Jeremiah did not say this of Israel to demoralize them but to wake them up. Many people in Israel were saying of God, “He will do nothing, no disaster shall come upon us” (Jer. 5:12). Israel was headed for spiritual and national disaster and they did not need gentle correction. They needed a direct, clear, and jolting rebuke. There were certainly people in Israel to whom this rebuke did not apply, but that does not change the fact that it was a message that they needed to hear. Jeremiah spoke such words out of love for God and for Israel. If you don’t love someone you and you know they are headed for disaster, you don’t speak up, you just sit by and watch them falter.
At the very least, I can say without hesitation that had I received McCullough’s commencement address at my graduation, I would have remembered it. I cannot honestly tell you what was said at any of my graduations. McCullough ended his speech clarifying that everyone is special. And He challenged the students to adopt, what is whether he sees it as such or not, a very Christian ethic: self sacrifice:
Exercise free will and creative, independent thought not for the satisfactions they will bring you, but for the good they will do others, the rest of the 6.8 billion–and those who will follow them. And then you too will discover the great and curious truth of the human experience is that selflessness is the best thing you can do for yourself. The sweetest joys of life, then, come only with the recognition that you’re not special.
Because everyone is.
Congratulations. Good luck. Make for yourselves, please, for your sake and for ours, extraordinary lives.
If it is true that we have largely cossetted, pampered, and blindly praised our children, perhaps McCullough’s address is one of the most honest, timely, and loving.
3 Comments
I believe our country, and Europe, are in the mess they’re in today because of a sense of entitlement that pervades our society.

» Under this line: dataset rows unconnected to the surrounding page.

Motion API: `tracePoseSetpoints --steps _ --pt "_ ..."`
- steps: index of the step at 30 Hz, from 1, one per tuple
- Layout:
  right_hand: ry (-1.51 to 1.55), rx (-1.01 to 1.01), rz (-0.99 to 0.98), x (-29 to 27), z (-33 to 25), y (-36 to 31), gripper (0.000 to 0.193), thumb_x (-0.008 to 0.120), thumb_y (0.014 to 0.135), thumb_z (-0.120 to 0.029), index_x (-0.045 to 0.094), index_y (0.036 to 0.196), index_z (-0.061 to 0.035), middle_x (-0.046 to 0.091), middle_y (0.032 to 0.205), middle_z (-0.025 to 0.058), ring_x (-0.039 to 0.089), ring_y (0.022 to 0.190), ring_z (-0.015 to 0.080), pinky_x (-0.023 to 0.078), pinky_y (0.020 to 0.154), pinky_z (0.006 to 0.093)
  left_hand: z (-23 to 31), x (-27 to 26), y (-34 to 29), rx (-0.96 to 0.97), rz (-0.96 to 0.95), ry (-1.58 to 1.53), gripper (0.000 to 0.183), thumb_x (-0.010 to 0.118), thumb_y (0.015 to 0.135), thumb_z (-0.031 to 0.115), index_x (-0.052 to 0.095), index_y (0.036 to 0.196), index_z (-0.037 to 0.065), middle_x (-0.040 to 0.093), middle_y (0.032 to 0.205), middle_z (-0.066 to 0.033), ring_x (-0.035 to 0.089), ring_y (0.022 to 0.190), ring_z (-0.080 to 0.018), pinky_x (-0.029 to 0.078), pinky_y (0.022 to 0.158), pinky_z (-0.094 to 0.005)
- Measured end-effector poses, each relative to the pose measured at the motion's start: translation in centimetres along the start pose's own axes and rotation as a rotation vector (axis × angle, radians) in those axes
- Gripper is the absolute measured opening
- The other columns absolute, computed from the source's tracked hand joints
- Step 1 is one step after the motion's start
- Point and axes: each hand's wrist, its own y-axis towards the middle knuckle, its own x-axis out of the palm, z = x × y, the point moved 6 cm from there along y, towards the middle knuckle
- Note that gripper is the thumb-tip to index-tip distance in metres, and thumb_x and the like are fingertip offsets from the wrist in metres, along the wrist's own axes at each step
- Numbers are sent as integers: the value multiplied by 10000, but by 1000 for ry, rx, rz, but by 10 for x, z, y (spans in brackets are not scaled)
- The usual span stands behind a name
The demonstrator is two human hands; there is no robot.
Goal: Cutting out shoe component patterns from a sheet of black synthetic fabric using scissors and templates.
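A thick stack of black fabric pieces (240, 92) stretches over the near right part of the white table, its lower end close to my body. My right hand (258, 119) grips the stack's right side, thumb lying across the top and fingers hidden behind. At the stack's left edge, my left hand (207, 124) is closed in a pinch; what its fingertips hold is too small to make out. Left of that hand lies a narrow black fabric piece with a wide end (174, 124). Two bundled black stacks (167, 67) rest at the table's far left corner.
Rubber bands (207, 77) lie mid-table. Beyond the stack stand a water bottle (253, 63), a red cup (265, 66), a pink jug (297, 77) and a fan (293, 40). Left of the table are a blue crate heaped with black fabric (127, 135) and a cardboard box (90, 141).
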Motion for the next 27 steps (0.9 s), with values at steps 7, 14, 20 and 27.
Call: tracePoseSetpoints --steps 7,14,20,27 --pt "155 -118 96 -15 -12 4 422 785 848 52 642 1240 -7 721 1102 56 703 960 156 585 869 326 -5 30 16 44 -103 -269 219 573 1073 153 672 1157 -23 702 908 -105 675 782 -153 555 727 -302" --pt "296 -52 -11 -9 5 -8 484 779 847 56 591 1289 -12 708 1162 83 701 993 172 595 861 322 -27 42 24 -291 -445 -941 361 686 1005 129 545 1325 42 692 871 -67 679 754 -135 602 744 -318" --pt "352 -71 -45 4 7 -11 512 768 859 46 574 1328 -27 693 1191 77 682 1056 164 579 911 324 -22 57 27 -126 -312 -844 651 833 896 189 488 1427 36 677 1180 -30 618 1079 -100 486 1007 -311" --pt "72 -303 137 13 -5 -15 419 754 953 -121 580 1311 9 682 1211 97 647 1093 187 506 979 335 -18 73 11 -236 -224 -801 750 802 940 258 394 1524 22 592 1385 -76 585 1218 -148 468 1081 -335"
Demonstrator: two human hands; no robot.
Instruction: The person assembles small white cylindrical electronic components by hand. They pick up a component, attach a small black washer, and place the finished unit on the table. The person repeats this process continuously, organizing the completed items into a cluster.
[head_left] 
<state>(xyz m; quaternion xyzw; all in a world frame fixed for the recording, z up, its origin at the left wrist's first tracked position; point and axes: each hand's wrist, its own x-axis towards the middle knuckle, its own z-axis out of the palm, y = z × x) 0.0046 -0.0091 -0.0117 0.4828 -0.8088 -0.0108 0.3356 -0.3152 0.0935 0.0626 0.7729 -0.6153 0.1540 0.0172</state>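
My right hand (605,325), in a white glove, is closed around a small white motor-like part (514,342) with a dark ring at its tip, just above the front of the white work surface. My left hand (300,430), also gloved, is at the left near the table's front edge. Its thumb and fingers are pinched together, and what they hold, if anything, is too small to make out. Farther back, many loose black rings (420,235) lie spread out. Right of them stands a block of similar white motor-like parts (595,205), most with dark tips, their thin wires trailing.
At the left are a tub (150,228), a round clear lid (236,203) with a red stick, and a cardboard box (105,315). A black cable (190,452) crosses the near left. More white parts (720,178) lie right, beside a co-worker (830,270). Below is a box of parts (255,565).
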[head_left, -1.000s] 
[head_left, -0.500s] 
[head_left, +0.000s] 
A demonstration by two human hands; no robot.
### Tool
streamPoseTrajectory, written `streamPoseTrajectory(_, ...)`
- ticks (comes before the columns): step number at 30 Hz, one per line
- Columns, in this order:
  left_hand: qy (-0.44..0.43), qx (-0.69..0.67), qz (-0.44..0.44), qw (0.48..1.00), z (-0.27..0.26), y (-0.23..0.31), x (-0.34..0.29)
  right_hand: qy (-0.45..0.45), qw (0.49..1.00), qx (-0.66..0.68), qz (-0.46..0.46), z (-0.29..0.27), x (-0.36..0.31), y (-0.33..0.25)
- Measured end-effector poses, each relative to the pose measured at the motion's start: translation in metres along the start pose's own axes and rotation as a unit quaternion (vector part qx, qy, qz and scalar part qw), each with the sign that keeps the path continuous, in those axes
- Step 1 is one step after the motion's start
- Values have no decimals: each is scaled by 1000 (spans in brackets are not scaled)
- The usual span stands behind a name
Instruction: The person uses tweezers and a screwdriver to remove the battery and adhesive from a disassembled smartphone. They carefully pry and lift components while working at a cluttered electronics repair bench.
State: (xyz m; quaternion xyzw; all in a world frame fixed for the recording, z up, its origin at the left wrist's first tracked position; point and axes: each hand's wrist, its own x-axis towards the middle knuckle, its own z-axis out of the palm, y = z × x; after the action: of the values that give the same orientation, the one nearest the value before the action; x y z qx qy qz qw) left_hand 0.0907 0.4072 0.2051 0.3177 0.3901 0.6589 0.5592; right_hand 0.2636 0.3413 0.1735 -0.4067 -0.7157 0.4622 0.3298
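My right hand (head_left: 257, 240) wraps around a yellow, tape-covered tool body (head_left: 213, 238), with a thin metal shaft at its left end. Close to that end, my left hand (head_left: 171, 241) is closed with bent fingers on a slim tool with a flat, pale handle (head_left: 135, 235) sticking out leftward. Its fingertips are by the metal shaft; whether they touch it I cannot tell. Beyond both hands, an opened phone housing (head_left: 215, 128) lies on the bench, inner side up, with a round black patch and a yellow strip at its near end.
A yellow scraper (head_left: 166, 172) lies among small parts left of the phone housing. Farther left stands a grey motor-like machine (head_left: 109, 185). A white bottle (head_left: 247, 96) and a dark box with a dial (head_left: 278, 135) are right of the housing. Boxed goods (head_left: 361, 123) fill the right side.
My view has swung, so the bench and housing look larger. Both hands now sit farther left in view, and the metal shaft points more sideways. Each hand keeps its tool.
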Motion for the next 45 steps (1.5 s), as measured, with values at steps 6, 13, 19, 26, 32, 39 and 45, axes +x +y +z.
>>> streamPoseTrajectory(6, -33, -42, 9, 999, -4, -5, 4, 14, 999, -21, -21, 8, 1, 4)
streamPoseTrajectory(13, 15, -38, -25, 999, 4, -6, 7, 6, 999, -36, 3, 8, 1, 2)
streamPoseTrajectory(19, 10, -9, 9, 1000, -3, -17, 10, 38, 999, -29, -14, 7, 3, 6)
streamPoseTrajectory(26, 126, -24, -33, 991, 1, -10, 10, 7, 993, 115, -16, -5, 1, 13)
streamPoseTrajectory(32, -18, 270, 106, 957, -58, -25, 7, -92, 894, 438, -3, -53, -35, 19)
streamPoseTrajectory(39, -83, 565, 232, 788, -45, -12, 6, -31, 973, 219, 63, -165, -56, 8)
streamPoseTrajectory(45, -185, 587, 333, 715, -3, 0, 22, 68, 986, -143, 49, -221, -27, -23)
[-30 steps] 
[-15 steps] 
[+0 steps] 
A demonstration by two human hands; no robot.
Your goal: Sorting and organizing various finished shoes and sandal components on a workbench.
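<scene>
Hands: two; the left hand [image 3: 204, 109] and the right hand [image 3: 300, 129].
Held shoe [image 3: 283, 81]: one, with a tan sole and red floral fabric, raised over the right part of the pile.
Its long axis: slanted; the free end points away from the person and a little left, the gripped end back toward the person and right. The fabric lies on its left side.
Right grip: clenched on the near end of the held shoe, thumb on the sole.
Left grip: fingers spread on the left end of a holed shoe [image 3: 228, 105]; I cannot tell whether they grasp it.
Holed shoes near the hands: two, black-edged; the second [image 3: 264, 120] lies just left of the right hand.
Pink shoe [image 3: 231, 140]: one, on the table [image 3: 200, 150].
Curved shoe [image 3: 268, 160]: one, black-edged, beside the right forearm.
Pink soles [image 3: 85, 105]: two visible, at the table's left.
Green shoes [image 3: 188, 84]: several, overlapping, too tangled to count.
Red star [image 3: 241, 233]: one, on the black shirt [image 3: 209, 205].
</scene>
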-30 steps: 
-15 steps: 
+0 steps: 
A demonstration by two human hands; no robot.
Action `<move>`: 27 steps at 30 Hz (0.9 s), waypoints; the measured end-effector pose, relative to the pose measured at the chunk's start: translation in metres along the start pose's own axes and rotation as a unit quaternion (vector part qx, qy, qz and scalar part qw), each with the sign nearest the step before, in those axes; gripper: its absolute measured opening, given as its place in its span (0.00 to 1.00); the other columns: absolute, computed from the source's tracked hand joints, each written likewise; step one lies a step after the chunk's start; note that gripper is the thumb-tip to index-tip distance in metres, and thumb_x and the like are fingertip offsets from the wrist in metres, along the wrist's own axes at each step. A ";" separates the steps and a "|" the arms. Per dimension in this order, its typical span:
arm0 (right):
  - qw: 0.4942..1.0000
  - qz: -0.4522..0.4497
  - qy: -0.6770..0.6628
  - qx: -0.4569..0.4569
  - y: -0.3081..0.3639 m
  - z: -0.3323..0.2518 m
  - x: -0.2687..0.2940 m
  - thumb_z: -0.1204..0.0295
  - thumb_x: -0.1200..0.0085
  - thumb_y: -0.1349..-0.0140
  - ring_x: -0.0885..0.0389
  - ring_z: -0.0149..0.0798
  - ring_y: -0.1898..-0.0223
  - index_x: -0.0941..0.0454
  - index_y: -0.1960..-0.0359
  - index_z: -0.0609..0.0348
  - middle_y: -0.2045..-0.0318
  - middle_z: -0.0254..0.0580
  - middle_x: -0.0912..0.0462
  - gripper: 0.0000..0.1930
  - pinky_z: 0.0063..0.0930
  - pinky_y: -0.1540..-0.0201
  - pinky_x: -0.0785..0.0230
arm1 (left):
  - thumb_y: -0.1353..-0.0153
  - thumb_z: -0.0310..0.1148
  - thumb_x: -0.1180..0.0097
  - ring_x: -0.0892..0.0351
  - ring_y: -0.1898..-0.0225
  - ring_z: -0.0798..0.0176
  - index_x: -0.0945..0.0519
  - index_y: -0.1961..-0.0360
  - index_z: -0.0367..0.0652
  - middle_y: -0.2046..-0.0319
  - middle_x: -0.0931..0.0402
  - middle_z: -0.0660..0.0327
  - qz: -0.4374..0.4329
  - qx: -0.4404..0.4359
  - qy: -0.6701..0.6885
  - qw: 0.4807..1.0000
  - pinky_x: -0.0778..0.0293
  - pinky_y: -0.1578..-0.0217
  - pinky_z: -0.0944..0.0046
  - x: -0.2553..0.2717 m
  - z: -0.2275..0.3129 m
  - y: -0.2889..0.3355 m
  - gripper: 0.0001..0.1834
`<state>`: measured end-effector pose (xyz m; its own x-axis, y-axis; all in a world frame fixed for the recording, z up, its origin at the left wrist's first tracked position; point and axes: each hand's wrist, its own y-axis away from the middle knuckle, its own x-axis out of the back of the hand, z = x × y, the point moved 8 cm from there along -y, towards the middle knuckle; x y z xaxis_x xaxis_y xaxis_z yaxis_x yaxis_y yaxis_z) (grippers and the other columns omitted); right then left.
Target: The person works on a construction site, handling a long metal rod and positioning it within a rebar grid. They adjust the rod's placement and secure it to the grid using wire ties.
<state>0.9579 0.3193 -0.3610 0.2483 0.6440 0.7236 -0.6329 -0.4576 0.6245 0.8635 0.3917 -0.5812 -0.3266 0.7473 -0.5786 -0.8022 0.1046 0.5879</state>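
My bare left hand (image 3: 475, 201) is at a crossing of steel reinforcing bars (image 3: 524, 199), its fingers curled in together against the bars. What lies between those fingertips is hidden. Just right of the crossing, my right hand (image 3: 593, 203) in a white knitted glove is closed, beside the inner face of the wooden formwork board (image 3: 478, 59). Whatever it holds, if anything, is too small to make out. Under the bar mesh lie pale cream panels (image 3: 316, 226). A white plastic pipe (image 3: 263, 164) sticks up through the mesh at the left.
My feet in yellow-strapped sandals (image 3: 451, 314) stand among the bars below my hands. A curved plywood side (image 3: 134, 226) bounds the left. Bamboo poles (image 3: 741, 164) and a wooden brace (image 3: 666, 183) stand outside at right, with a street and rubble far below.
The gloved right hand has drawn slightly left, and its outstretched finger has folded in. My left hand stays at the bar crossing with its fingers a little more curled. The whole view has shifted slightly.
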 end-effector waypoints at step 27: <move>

It’s all about our rights, what we deserve. Since when do people who don’t work have the right to anything free? And when did people in Greece come up with the idea that they have the right to retire at 55 or 60 after enjoying several months’ vacation out of the year? But that’s the attitude, and look where it’s gotten us. I applaud McCullough’s speech. I think more young people need to hear it.
We’ve created a generation of students who would expect praise for taking a dump on the classroom floor — as long as they worked really hard on it.
I say this as a former teacher.
Mr. McCullough should have bobblehead figures of himself produced and marketed.
This reminds me a lot of a TEDx talk from last year entitled, “You’re Not That Great: A Motivational Speech.” After years of being kid-gloved people really seem hungry for this kind of message.